The simple Steam Community date-ordered 10-item-paged Review listing is not feasible for this. No filters, no search, no differentiation between recommendations.

What Steam Provides

GDPR gives you the right to export your personal data - which includes user data associated to your account like Steam Reviews.

The Steam Privacy Policy says:

6.6 Right to Personal Data portability

You have the right to receive your Personal Data in a structured, commonly used and machine-readable format and have the right to transmit those data to another controller under the conditions set out in article 20 of the GDPR. Valve makes your Personal Data available in structured HTML format through the Privacy Dashboard as described above.

You can find the data associated to your Steam Account, and “export points”, on the Data Related to Your Steam Account page.

How to discover this page on the Steam Website…

You can reach the relevant data information through

Licenses is Structured Data

When you look at your Licenses for example, it’s obviously structured data like the Privacy Policy claims.

It is a table with four columns (three of them named):

Date	Item	[action]	Acquisition Method
16 Jun, 2024	Planet Explorers	[Remove]	Complimentary\|Retail\|Steam Store
…	…	…	…
20 Nov, 2004	Half-Life 2 Retail Standard		Complimentary

And it’s all data.

Structured, Incomplete Curator Reviews

The My Curator Reviews page also has a table, but doesn’t have the full data right away.
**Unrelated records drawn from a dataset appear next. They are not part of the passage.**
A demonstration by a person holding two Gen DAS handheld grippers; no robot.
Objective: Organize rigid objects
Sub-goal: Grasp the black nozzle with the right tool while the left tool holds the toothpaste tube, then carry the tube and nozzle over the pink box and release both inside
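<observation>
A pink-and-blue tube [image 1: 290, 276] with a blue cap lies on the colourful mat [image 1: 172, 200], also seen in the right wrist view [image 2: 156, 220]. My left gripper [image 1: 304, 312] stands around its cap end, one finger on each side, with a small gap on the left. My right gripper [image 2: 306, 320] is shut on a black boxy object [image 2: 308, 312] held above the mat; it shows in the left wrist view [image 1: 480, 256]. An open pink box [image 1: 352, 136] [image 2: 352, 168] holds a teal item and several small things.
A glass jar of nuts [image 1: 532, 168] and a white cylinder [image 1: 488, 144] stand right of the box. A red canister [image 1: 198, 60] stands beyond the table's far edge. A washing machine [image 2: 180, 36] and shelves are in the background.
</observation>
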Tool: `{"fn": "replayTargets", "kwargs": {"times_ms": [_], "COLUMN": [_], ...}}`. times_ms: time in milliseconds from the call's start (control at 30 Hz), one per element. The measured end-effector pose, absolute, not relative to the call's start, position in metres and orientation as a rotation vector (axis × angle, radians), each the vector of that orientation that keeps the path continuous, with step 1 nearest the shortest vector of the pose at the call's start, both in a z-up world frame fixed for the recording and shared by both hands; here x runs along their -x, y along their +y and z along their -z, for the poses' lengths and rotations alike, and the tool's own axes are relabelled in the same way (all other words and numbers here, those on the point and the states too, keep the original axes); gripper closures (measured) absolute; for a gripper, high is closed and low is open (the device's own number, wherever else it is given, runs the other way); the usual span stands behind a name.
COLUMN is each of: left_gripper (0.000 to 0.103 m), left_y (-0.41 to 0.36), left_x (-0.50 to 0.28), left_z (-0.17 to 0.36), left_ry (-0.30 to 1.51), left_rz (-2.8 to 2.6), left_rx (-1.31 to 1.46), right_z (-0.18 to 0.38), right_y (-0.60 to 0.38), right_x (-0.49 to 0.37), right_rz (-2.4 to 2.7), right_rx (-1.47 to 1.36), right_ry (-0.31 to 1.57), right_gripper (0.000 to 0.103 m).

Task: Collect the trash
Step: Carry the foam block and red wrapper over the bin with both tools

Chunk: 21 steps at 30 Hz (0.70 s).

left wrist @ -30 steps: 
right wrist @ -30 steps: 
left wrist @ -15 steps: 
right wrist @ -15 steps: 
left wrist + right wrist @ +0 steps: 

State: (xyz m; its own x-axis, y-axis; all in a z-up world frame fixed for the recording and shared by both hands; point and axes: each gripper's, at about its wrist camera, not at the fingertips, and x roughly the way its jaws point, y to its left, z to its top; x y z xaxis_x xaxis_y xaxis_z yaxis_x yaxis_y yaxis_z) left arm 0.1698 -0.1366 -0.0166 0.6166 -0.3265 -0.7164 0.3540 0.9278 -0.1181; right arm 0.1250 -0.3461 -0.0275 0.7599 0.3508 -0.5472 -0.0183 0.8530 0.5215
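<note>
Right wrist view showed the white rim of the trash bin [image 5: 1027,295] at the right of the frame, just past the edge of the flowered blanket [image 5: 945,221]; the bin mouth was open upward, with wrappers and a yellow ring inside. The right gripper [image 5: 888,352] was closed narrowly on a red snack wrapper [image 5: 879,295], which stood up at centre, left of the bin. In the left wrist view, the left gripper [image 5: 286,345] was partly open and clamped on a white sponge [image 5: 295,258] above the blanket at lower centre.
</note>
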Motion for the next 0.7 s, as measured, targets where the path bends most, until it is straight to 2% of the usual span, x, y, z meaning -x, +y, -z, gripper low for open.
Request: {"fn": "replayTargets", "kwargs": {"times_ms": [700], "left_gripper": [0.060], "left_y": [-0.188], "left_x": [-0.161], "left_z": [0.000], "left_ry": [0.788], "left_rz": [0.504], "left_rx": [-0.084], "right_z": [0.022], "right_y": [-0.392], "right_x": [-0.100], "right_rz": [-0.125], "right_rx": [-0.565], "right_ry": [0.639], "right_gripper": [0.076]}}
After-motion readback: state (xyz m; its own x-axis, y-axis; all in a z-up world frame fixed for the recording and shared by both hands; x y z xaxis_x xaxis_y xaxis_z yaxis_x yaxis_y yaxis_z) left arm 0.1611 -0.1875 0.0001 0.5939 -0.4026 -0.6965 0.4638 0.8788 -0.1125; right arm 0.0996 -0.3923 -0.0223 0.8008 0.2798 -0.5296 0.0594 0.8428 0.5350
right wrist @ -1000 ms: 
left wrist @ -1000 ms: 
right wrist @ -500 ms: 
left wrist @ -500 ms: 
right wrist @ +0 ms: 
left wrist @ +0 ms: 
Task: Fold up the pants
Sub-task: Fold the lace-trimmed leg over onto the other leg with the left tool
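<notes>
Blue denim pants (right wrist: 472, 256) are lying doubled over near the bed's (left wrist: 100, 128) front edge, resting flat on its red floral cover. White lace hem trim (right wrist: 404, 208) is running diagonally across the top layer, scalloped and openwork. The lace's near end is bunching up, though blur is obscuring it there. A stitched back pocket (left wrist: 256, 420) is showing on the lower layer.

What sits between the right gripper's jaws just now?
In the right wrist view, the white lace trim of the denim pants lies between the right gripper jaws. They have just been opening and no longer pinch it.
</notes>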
You have to click “Load More Data” until you have all data loaded.

Curator Group	App Reviewed	Blurb	External Link	Link Text	Created	Updated	Deleted?	Comment Count	Up votes	Click Through	Recommended?	Compensated?	Received Free Copy
…	…	…	…	…	…	…	…	…	…	…	…	…	…

Unstructured, Incomplete Reviews

The Reviewed Games link links you to your public Steam Community Reviews page.

You can only see 10 reviews (I have 479 right now, so that’s 47 pages)
You can’t see the product name [as text]
The HTML source is a mess
- Invalid page indices return pseudo-success results (0 and smaller returns the first page, higher than last page with content returns empty page list content - no adequate HTTP status code etc)
- Multiple values within single elements, some of which optional
- Arbitrary value and value label changes (1 person but 3 people, helpful and funny, hrs on record and hrs at review time)
- Arbitrary, unclear date value Posted 15 June. (will the year appear at some point?)
- A ton of whitespace
- Elements for layout fixes (CSS clear: left; div)
- Elements for layout (leftcol, rightcol, hr)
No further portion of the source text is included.